§ ASSIGNMENT
Nothing outside the range below should be printed. Output exactly the lines from the line with "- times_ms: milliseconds" to the line with "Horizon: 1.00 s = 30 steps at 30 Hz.", both included.

§ DATA SEGMENT
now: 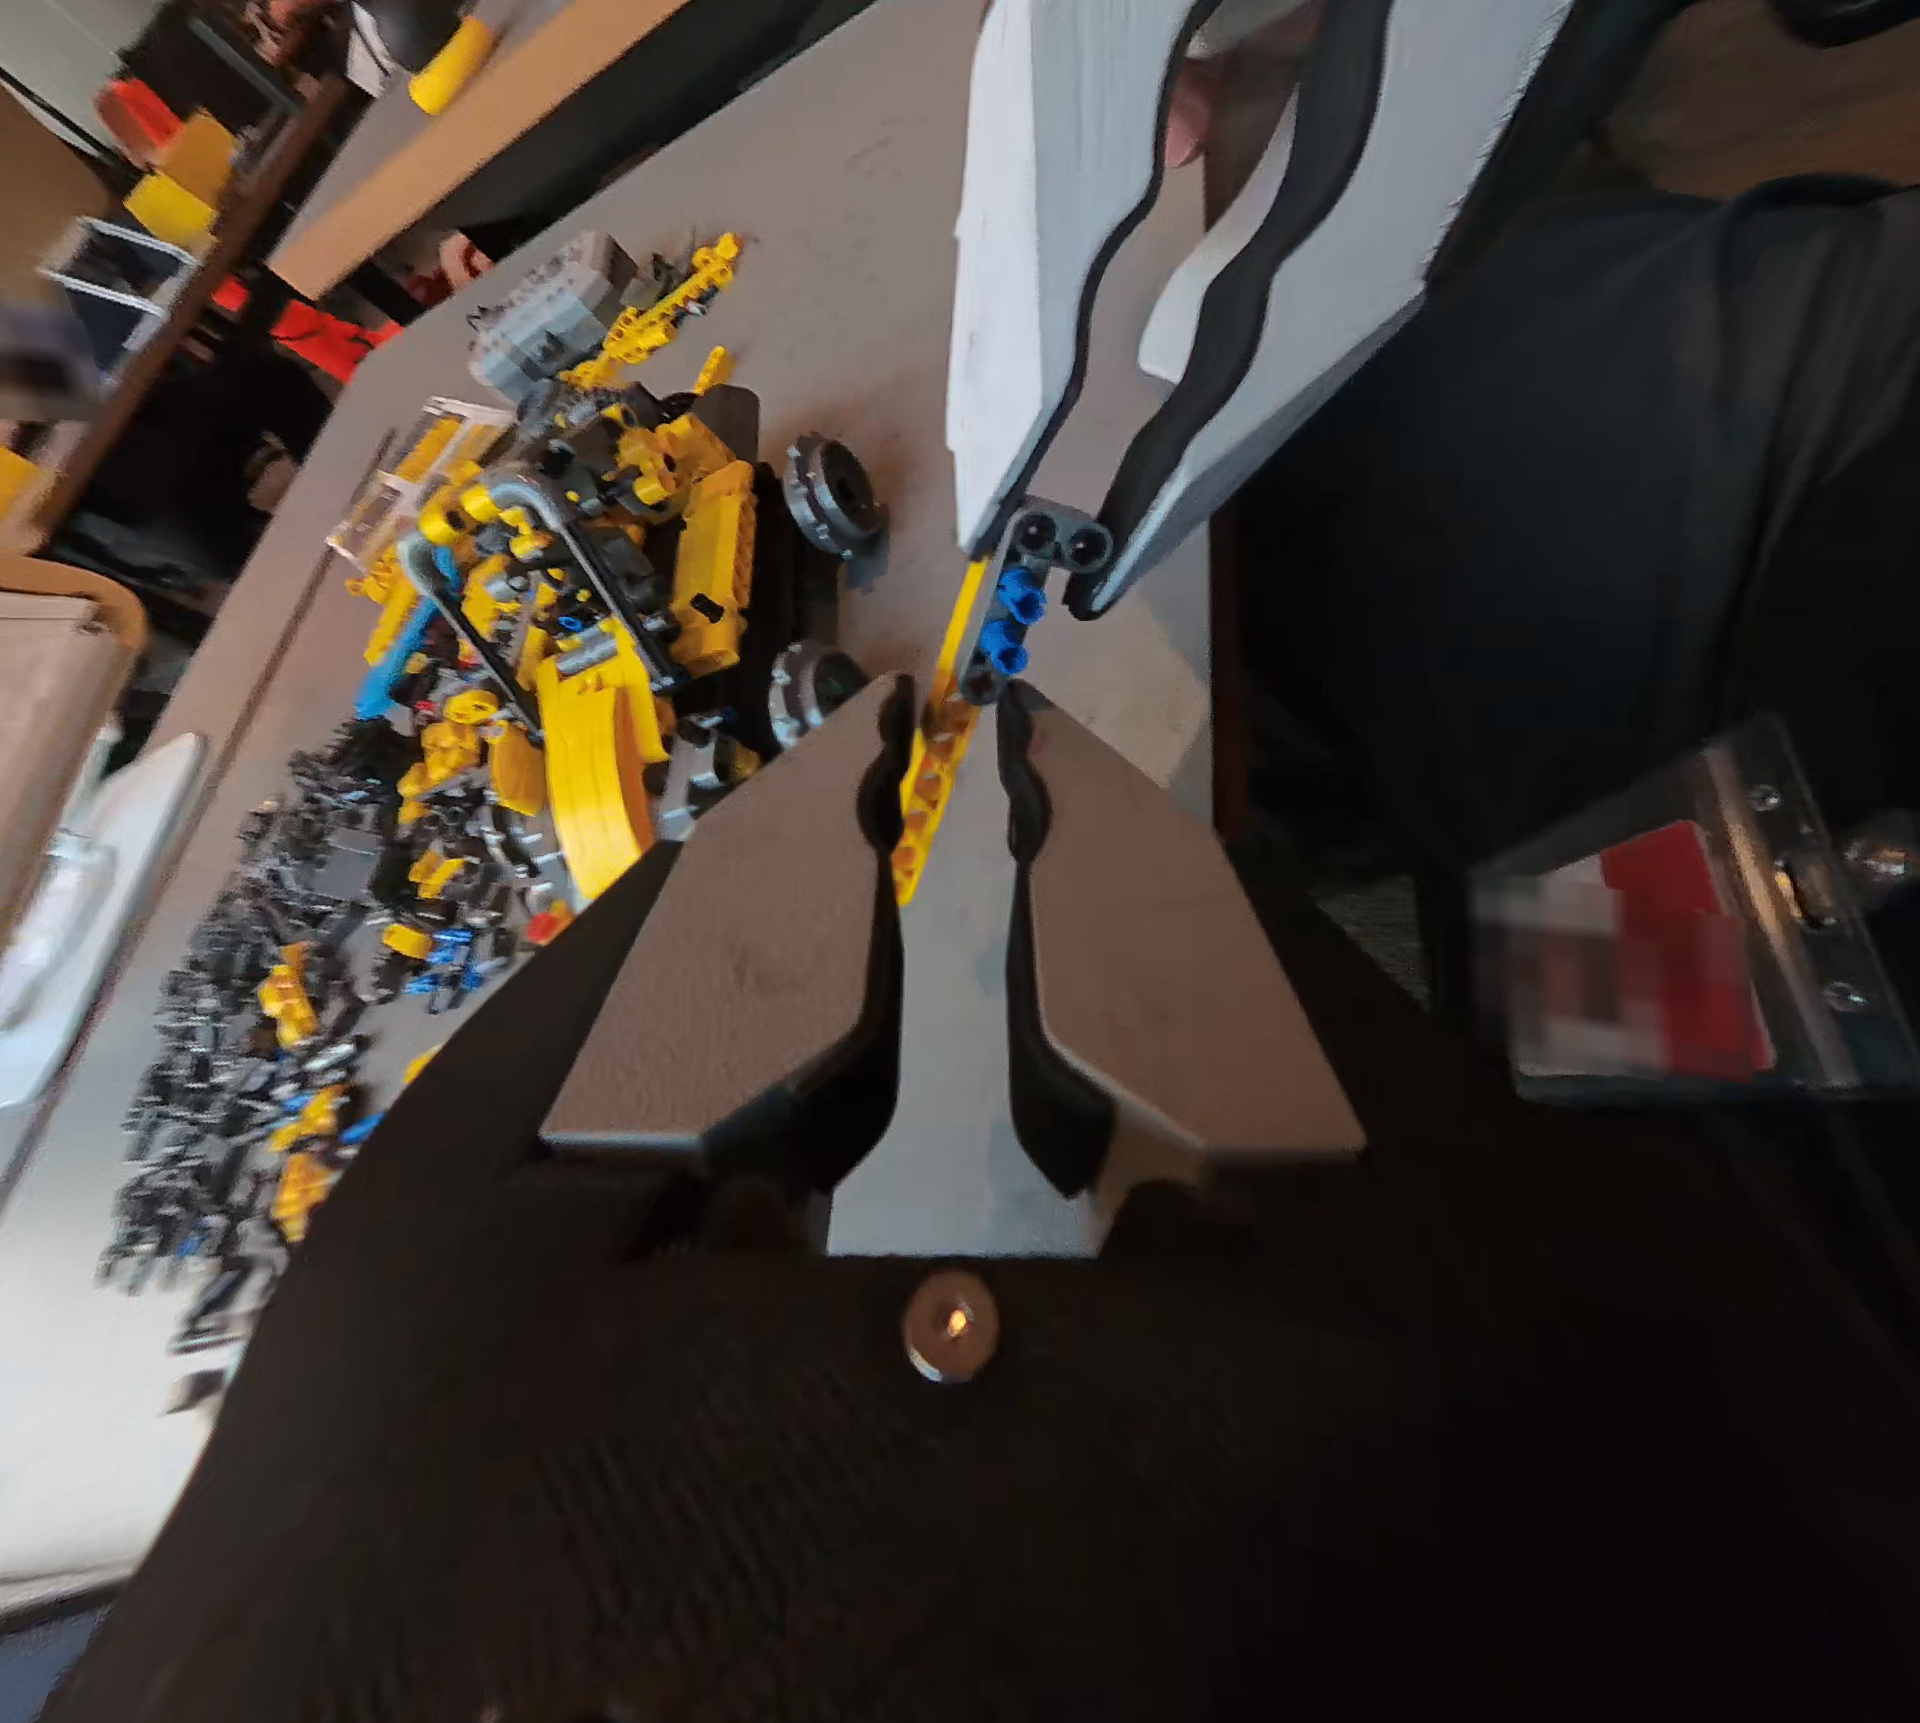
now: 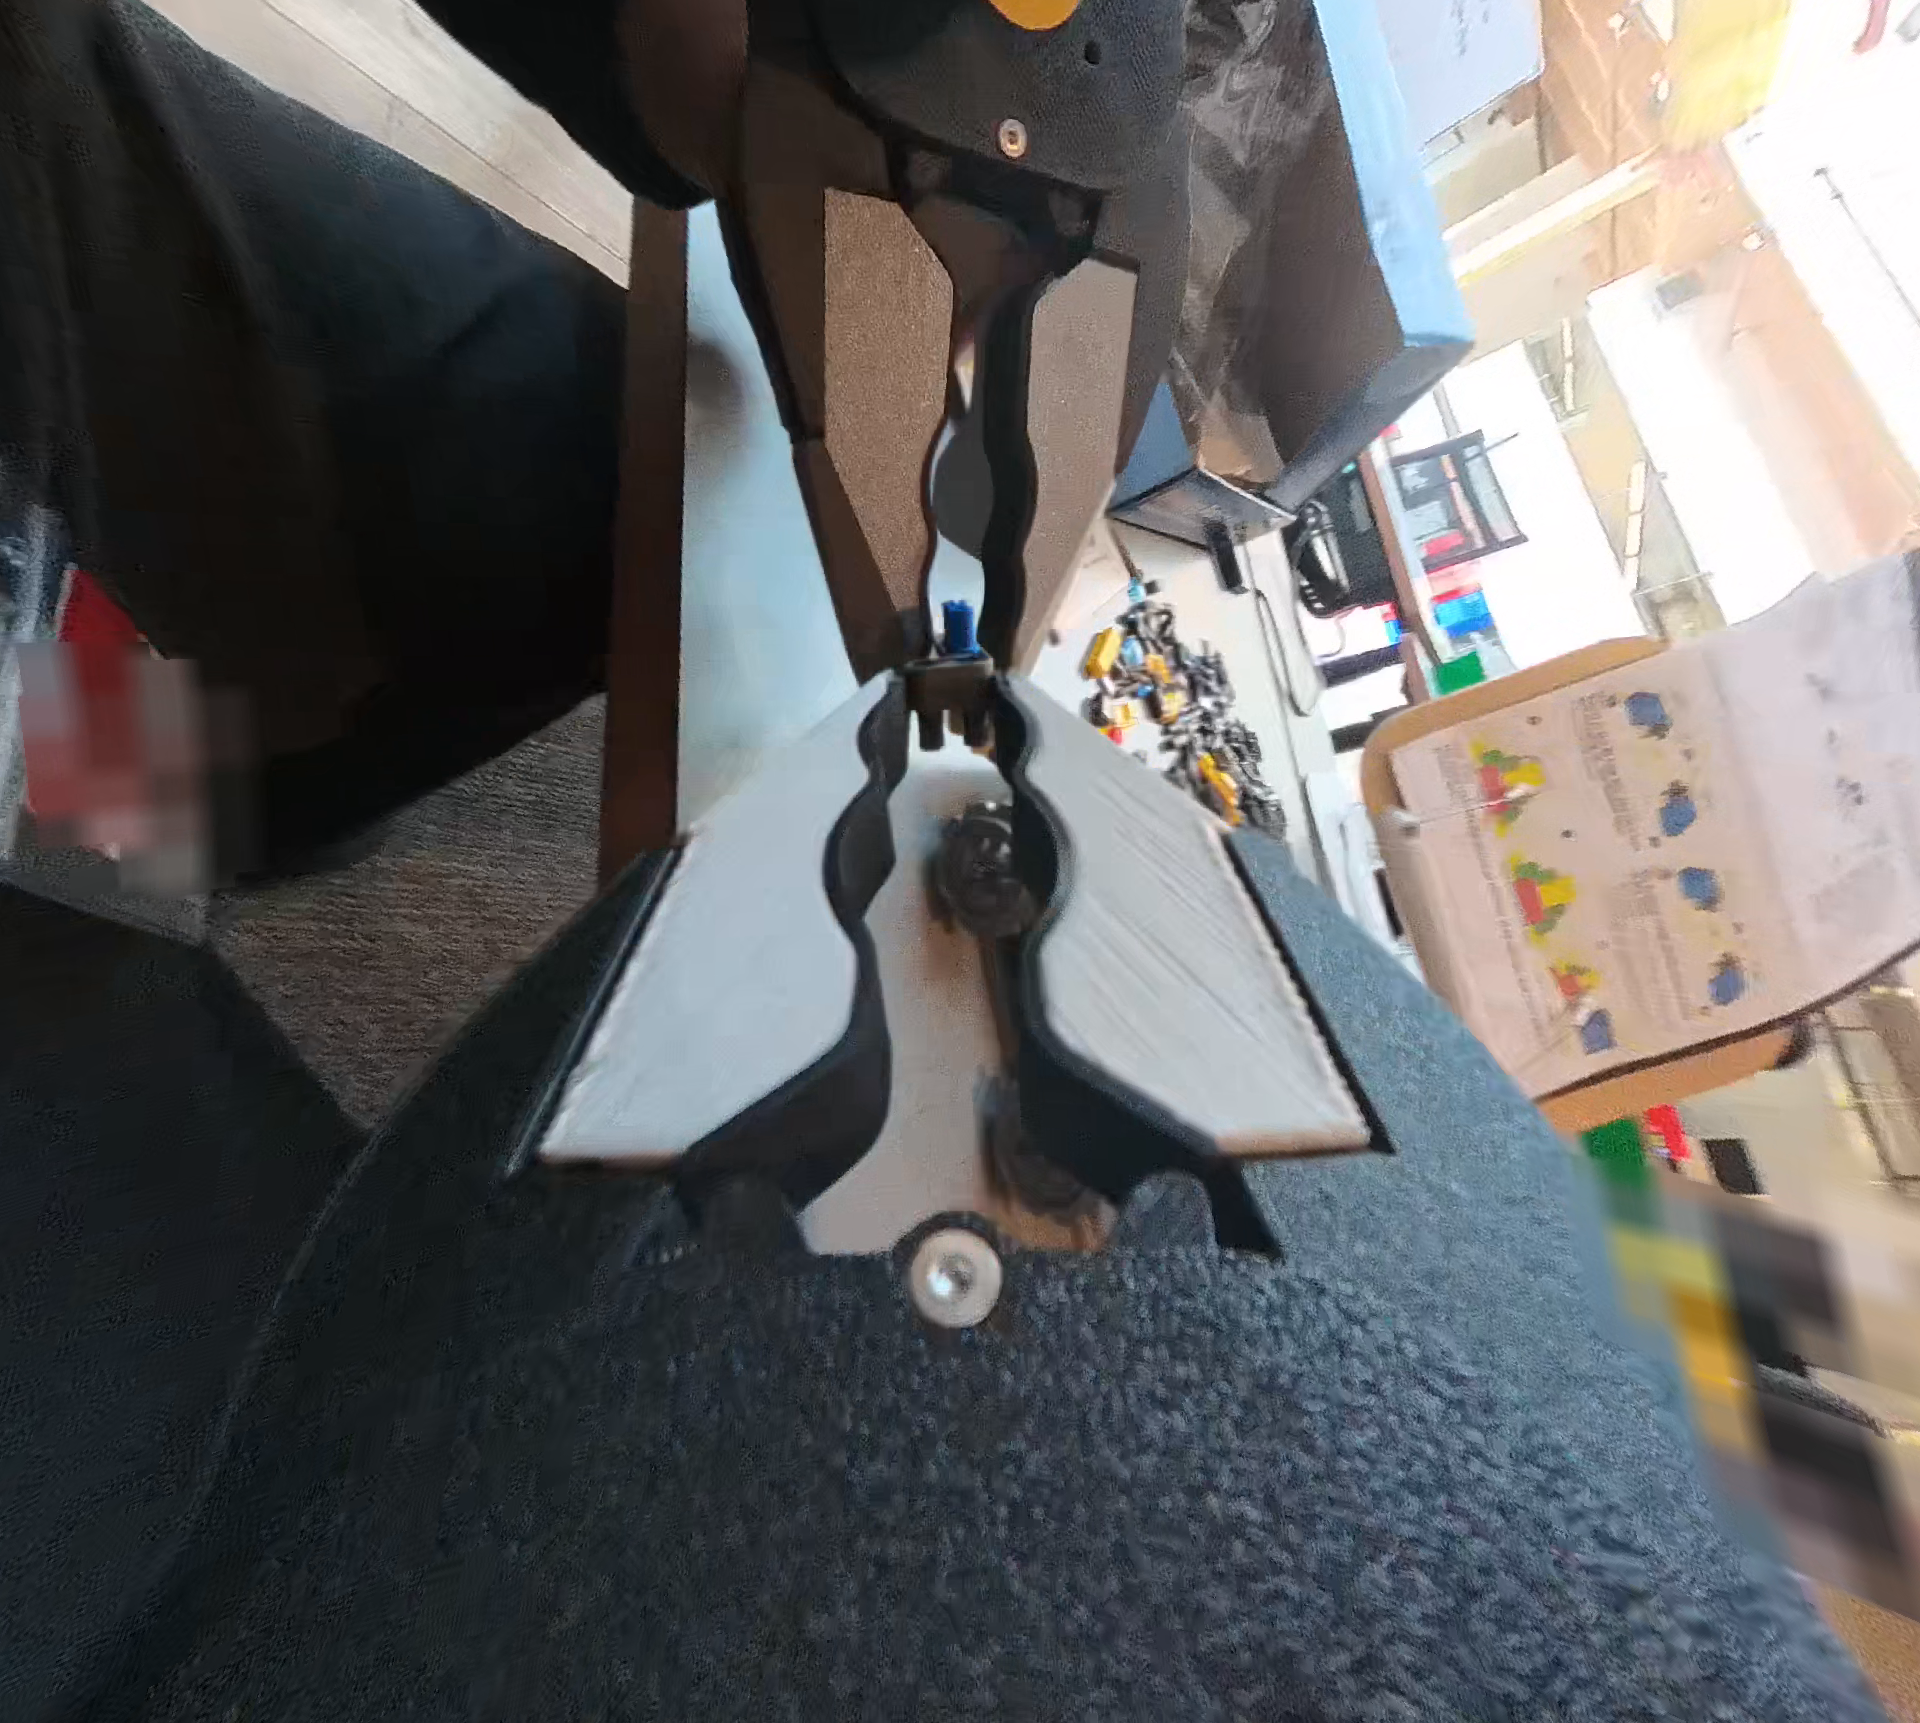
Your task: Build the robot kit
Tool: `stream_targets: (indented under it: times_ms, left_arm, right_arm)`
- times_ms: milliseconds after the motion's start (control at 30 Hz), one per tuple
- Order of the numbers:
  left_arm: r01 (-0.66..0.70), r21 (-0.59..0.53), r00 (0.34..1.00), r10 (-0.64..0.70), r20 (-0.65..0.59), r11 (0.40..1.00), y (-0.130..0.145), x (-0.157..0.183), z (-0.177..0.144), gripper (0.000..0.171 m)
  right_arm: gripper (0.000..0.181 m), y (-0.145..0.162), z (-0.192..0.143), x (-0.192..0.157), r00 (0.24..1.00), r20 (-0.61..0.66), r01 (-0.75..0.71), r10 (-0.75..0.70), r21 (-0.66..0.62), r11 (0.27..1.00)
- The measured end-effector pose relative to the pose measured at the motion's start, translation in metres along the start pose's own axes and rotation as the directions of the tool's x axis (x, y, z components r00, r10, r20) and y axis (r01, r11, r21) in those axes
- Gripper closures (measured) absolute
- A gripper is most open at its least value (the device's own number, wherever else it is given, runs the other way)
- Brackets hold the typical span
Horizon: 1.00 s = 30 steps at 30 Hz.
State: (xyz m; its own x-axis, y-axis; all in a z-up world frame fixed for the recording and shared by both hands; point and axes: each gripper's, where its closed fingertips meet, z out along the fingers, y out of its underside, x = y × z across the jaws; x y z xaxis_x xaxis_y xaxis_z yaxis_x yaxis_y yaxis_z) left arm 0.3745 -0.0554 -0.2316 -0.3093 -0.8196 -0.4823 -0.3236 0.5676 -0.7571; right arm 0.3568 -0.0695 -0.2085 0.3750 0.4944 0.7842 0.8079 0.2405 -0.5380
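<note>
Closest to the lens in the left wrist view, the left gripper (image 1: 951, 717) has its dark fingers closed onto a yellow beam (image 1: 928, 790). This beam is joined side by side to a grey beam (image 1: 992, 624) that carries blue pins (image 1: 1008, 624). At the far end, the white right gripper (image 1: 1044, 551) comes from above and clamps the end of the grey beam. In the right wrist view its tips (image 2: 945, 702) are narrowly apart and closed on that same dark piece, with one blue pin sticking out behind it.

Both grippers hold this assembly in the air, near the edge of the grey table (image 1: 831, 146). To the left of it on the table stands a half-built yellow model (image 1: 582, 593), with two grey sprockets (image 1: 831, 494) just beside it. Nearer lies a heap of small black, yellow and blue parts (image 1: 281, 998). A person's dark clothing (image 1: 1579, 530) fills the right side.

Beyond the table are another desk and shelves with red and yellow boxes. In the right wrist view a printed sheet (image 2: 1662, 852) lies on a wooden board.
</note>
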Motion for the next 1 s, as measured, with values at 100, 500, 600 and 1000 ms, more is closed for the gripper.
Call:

§ EXERCISE RESULT
- times_ms: milliseconds after the motion's start (control at 30 Hz), one per tuple
- Order of the numbers:
  left_arm: r01 (-0.66..0.70), r21 (-0.59..0.53), r00 (0.34..1.00), r10 (-0.64..0.70), r20 (-0.65..0.59), r11 (0.40..1.00), y (-0.130..0.145), x (-0.157..0.183), z (-0.177..0.144), gripper (0.000..0.171 m)
  right_arm: gripper (0.000..0.181 m), y (-0.145..0.162), z (-0.192..0.143), x (-0.192..0.157), r00 (0.24..1.00), r20 (-0.61..0.66), r01 (-0.75..0.71), r10 (-0.75..0.70), r21 (-0.66..0.62), r11 (0.27..1.00)
- The measured end-effector pose relative to the pose measured at the motion's start, translation in metres along the start pose's own axes and rotation as the directions of the tool's x axis (x, y, z components r00, r10, r20) and y axis (r01, r11, r21) in those axes
- Gripper closures (measured) absolute
- A gripper is most open at its least value (the device's own number, wherever else it is given, runs the other way)
- Brackets hold the typical span
Horizon: 1.00 s = 30 steps at 30 Hz.

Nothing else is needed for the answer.